§ Task statement
Word for word, set down every line of the entries below from the line with "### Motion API" to the line with "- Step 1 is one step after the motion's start", including both, and no other line.

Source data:
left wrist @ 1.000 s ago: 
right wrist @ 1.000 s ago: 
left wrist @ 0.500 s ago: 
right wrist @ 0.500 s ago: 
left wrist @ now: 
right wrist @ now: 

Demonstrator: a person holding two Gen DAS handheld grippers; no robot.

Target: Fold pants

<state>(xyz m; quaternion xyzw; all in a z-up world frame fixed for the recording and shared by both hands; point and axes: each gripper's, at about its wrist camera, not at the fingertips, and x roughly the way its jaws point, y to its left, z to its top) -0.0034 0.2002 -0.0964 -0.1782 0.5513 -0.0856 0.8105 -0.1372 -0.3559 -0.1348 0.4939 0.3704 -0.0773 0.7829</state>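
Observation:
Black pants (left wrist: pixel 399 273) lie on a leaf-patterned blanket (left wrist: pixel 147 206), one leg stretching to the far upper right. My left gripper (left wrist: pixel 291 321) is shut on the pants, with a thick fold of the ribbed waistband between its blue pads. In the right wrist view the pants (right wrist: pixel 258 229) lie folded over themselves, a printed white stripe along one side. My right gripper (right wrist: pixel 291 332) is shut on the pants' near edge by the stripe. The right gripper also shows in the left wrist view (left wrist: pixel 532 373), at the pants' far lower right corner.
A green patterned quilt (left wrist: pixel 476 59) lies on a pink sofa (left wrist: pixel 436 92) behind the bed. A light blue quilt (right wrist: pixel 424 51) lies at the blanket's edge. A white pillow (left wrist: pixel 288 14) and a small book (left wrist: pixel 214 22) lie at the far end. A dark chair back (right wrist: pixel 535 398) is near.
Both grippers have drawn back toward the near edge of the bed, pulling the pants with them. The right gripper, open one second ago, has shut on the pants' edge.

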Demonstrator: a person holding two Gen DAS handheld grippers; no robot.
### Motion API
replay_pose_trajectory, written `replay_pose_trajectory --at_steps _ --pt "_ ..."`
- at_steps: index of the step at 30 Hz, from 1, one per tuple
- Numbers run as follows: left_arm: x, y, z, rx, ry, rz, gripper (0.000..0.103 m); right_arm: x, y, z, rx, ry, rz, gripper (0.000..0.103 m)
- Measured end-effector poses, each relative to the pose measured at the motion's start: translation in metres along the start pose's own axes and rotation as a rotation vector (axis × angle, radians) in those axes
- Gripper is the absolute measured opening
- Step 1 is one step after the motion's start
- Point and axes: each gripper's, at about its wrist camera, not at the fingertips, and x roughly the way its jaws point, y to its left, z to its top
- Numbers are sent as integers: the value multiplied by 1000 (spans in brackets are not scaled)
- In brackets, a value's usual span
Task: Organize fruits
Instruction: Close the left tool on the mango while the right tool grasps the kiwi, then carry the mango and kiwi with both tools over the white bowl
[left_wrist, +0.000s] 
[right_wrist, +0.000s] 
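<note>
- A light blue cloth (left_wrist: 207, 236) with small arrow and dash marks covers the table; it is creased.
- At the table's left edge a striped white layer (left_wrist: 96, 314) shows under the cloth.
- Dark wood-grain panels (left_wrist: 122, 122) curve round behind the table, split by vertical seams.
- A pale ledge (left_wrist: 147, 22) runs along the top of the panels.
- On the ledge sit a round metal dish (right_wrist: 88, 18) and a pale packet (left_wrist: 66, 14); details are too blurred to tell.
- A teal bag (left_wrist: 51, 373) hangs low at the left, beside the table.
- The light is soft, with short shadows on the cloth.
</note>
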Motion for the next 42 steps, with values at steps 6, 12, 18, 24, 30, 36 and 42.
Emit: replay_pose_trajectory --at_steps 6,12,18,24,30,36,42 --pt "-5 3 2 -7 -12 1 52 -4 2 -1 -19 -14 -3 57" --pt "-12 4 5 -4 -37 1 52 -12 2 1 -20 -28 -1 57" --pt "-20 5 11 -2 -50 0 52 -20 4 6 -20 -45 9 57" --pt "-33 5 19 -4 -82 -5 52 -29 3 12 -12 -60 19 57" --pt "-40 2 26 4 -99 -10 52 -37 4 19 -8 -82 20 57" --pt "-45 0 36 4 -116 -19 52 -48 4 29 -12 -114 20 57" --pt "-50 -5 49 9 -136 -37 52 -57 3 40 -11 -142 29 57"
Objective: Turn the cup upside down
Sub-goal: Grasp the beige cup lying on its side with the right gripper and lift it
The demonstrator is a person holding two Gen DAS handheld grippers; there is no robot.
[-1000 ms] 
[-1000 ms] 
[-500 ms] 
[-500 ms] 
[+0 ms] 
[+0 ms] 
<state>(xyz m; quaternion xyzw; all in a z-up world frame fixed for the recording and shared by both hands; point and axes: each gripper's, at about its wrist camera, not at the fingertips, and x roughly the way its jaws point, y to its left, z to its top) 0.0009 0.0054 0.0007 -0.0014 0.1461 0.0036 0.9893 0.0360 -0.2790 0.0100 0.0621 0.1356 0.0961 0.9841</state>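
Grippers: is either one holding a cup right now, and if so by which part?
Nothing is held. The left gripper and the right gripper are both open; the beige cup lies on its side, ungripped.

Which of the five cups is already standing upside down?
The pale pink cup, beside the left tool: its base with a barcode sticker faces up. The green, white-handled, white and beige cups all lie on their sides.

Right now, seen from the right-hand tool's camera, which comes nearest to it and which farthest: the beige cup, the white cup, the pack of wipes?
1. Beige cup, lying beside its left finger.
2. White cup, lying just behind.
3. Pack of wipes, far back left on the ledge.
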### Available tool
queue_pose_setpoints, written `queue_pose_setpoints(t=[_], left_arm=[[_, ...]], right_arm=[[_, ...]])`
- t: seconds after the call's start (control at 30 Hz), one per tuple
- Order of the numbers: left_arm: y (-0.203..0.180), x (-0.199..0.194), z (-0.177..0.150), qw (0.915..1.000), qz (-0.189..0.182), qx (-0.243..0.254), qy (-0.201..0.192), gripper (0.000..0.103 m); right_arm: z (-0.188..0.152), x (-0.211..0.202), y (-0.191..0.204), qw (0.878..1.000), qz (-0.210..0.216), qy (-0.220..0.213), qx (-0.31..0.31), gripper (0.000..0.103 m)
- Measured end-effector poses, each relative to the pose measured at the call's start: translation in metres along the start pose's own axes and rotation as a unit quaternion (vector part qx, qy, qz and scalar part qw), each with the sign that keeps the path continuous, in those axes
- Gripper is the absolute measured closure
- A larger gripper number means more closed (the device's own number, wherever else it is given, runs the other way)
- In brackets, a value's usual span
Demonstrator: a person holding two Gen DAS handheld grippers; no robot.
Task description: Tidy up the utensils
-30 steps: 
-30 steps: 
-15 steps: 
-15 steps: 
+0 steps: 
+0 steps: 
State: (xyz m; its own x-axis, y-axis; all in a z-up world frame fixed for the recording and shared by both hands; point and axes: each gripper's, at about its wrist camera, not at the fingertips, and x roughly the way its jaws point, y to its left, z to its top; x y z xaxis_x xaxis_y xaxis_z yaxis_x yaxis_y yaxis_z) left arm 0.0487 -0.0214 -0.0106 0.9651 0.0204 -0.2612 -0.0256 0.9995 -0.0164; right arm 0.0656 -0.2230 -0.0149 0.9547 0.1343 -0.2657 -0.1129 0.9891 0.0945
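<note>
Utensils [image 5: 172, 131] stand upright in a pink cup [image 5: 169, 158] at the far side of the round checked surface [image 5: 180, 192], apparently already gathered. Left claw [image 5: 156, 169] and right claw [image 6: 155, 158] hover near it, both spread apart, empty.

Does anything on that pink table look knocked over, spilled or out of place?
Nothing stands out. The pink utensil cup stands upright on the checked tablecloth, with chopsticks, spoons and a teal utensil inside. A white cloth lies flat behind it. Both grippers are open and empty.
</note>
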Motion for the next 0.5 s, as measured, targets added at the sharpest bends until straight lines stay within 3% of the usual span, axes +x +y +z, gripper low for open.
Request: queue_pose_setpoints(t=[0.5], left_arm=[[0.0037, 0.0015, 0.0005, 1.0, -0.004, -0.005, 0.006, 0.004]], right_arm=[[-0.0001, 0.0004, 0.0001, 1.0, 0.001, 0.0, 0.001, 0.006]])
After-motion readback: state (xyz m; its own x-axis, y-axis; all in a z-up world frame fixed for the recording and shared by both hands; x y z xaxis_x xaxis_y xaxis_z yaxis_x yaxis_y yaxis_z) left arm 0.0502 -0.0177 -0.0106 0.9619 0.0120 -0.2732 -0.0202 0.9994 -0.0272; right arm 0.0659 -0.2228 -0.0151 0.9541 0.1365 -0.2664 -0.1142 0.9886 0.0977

§ Exercise output
### Motion API
replay_pose_trajectory, written `replay_pose_trajectory --at_steps _ --pt "_ ..."`
- at_steps: index of the step at 30 Hz, from 1, one per tuple
- Numbers run as follows: left_arm: x, y, z, rx, ry, rz, gripper (0.000..0.103 m); right_arm: x, y, z, rx, ry, rz, gripper (0.000..0.103 m)
- Measured end-effector poses, each relative to the pose measured at the motion's start: translation in metres along the start pose's own axes and rotation as a rotation vector (axis × angle, radians) in those axes
- Gripper is the absolute measured opening
- Step 1 is one step after the motion's start

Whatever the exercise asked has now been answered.